Exercise prompt
The expected output is every line of the data exactly as shown, minus the images.

Raw data

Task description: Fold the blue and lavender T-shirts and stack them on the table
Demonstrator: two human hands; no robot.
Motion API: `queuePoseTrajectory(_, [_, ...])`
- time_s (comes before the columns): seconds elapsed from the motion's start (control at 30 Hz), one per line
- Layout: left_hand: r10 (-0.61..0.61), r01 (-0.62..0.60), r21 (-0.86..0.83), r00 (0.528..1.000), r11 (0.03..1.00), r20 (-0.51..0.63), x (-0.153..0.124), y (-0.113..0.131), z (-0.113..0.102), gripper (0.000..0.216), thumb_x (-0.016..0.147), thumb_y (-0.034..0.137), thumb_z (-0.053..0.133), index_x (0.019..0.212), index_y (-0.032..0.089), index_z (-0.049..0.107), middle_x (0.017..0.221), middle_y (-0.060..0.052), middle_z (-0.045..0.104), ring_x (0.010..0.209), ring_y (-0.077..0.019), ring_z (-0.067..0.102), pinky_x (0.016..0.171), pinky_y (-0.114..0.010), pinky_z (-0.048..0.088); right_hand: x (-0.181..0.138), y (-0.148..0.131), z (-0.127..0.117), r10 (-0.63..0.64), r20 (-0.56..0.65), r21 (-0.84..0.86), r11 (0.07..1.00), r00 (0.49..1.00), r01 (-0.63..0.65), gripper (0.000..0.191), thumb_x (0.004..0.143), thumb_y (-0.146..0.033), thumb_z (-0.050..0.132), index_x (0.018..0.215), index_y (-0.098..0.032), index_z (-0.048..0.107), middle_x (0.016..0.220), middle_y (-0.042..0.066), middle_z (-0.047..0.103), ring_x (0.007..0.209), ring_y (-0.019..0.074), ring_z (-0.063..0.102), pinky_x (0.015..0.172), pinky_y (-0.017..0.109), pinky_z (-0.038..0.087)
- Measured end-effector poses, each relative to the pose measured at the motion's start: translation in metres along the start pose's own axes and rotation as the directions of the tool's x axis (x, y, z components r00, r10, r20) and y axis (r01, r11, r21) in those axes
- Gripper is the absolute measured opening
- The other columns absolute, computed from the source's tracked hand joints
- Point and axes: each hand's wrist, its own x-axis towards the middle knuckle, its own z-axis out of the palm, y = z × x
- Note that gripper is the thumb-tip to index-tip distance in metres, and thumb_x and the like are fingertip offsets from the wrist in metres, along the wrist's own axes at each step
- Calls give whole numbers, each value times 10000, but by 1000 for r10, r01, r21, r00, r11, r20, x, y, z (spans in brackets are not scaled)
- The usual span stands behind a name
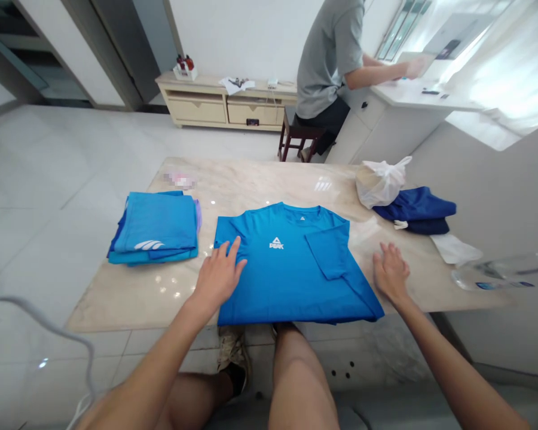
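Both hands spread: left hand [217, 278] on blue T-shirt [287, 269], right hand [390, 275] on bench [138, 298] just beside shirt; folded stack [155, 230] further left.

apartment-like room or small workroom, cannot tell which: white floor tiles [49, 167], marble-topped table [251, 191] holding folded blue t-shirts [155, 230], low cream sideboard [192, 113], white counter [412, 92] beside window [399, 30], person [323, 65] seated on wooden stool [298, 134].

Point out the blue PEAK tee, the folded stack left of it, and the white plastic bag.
Blue PEAK T-shirt [276, 243]: head view, on the chest logo.
Stack of folded blue garments [155, 224]: head view, on the top garment.
White plastic bag [379, 185]: head view, on the bag's middle.
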Motion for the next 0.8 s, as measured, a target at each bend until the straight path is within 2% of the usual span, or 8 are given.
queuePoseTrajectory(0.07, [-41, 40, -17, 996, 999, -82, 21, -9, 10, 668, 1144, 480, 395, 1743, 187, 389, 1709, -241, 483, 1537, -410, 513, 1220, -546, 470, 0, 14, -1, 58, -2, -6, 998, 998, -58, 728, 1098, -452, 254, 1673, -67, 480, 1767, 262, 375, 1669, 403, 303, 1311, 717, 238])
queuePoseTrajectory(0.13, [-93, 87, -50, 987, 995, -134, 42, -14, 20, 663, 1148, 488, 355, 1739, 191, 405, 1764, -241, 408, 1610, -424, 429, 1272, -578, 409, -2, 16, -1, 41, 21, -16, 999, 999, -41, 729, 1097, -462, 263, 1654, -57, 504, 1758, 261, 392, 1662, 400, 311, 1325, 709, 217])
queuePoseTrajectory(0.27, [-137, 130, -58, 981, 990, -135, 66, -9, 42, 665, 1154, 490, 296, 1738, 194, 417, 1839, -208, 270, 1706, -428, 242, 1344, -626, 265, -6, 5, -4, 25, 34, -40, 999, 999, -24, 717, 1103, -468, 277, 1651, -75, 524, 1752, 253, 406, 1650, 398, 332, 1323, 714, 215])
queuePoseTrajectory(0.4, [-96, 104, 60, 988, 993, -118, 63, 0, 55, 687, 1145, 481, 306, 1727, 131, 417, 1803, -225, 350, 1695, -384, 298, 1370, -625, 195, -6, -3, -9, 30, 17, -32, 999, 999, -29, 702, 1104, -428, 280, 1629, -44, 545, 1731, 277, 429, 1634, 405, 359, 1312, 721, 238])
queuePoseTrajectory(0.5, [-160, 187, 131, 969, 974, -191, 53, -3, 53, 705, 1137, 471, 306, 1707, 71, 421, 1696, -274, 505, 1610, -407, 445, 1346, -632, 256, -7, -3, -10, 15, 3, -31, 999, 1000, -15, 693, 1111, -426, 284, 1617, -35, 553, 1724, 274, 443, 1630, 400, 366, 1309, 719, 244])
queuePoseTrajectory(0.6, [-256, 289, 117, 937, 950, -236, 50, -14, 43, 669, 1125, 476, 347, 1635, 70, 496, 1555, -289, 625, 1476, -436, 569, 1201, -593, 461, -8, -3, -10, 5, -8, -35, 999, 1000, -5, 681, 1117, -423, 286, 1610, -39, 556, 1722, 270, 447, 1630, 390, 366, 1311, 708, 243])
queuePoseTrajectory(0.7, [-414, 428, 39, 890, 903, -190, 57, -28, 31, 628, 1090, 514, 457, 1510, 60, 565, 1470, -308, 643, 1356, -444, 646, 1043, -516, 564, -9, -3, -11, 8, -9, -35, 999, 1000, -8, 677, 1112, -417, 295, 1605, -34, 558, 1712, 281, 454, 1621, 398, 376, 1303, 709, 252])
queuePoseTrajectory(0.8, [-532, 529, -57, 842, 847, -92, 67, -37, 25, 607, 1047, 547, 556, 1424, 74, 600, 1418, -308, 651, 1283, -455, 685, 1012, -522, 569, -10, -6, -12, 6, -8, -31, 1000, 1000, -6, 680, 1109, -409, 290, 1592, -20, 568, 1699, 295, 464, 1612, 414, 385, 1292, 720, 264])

Solution to this task
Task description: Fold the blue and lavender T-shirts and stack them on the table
Demonstrator: two human hands; no robot.
Motion API: `queuePoseTrajectory(_, [_, ...])`
- time_s (comes before the columns): seconds elapsed from the motion's start (control at 30 Hz), one per line
- Layout: left_hand: r10 (-0.61..0.61), r01 (-0.62..0.60), r21 (-0.86..0.83), r00 (0.528..1.000), r11 (0.03..1.00), r20 (-0.51..0.63), x (-0.153..0.124), y (-0.113..0.131), z (-0.113..0.102), gripper (0.000..0.216), thumb_x (-0.016..0.147), thumb_y (-0.034..0.137), thumb_z (-0.053..0.133), index_x (0.019..0.212), index_y (-0.032..0.089), index_z (-0.049..0.107), middle_x (0.017..0.221), middle_y (-0.060..0.052), middle_z (-0.045..0.104), ring_x (0.010..0.209), ring_y (-0.077..0.019), ring_z (-0.067..0.102), pinky_x (0.016..0.171), pinky_y (-0.114..0.010), pinky_z (-0.048..0.088); right_hand: x (-0.181..0.138), y (-0.148..0.131), z (-0.127..0.117), r10 (-0.63..0.64), r20 (-0.56..0.65), r21 (-0.84..0.86), r11 (0.07..1.00), r00 (0.49..1.00), r01 (-0.63..0.65), gripper (0.000..0.191), thumb_x (0.004..0.143), thumb_y (-0.146..0.033), thumb_z (-0.050..0.132), index_x (0.018..0.215), index_y (-0.098..0.032), index_z (-0.048..0.107), middle_x (0.016..0.220), middle_y (-0.042..0.066), middle_z (-0.047..0.103), ring_x (0.007..0.209), ring_y (-0.019..0.074), ring_z (-0.063..0.102), pinky_x (0.015..0.172), pinky_y (-0.017..0.109), pinky_z (-0.038..0.087)
- Measured end-effector poses, each relative to the pose measured at the motion's start: translation in metres along the start pose's own axes and rotation as the directions of the tool's x axis (x, y, z components r00, r10, r20) and y axis (r01, r11, r21) in those axes
- Gripper is the absolute measured opening
- The other columns absolute, computed from the source's tracked hand joints
- Point and axes: each hand's wrist, its own x-axis towards the middle knuckle, its own z-axis out of the palm, y = z × x
- Note that gripper is the thumb-tip to index-tip distance in metres, and thumb_x and the like are fingertip offsets from the wrist in metres, along the wrist's own axes at each step
- Calls give whole numbers, each value times 10000, but by 1000 for r10, r01, r21, r00, r11, r20, x, y, z (spans in brackets are not scaled)
- The usual span stands behind a name
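Both hands spread: left hand [217, 278] on blue T-shirt [287, 269], right hand [390, 275] on bench [138, 298] just beside shirt; folded stack [155, 230] further left.

apartment-like room or small workroom, cannot tell which: white floor tiles [49, 167], marble-topped table [251, 191] holding folded blue t-shirts [155, 230], low cream sideboard [192, 113], white counter [412, 92] beside window [399, 30], person [323, 65] seated on wooden stool [298, 134].

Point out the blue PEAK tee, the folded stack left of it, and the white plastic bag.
Blue PEAK T-shirt [276, 243]: head view, on the chest logo.
Stack of folded blue garments [155, 224]: head view, on the top garment.
White plastic bag [379, 185]: head view, on the bag's middle.
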Motion for the next 0.8 s, as measured, a target at each bend until the straight path is within 2% of the usual span, or 8 are given.
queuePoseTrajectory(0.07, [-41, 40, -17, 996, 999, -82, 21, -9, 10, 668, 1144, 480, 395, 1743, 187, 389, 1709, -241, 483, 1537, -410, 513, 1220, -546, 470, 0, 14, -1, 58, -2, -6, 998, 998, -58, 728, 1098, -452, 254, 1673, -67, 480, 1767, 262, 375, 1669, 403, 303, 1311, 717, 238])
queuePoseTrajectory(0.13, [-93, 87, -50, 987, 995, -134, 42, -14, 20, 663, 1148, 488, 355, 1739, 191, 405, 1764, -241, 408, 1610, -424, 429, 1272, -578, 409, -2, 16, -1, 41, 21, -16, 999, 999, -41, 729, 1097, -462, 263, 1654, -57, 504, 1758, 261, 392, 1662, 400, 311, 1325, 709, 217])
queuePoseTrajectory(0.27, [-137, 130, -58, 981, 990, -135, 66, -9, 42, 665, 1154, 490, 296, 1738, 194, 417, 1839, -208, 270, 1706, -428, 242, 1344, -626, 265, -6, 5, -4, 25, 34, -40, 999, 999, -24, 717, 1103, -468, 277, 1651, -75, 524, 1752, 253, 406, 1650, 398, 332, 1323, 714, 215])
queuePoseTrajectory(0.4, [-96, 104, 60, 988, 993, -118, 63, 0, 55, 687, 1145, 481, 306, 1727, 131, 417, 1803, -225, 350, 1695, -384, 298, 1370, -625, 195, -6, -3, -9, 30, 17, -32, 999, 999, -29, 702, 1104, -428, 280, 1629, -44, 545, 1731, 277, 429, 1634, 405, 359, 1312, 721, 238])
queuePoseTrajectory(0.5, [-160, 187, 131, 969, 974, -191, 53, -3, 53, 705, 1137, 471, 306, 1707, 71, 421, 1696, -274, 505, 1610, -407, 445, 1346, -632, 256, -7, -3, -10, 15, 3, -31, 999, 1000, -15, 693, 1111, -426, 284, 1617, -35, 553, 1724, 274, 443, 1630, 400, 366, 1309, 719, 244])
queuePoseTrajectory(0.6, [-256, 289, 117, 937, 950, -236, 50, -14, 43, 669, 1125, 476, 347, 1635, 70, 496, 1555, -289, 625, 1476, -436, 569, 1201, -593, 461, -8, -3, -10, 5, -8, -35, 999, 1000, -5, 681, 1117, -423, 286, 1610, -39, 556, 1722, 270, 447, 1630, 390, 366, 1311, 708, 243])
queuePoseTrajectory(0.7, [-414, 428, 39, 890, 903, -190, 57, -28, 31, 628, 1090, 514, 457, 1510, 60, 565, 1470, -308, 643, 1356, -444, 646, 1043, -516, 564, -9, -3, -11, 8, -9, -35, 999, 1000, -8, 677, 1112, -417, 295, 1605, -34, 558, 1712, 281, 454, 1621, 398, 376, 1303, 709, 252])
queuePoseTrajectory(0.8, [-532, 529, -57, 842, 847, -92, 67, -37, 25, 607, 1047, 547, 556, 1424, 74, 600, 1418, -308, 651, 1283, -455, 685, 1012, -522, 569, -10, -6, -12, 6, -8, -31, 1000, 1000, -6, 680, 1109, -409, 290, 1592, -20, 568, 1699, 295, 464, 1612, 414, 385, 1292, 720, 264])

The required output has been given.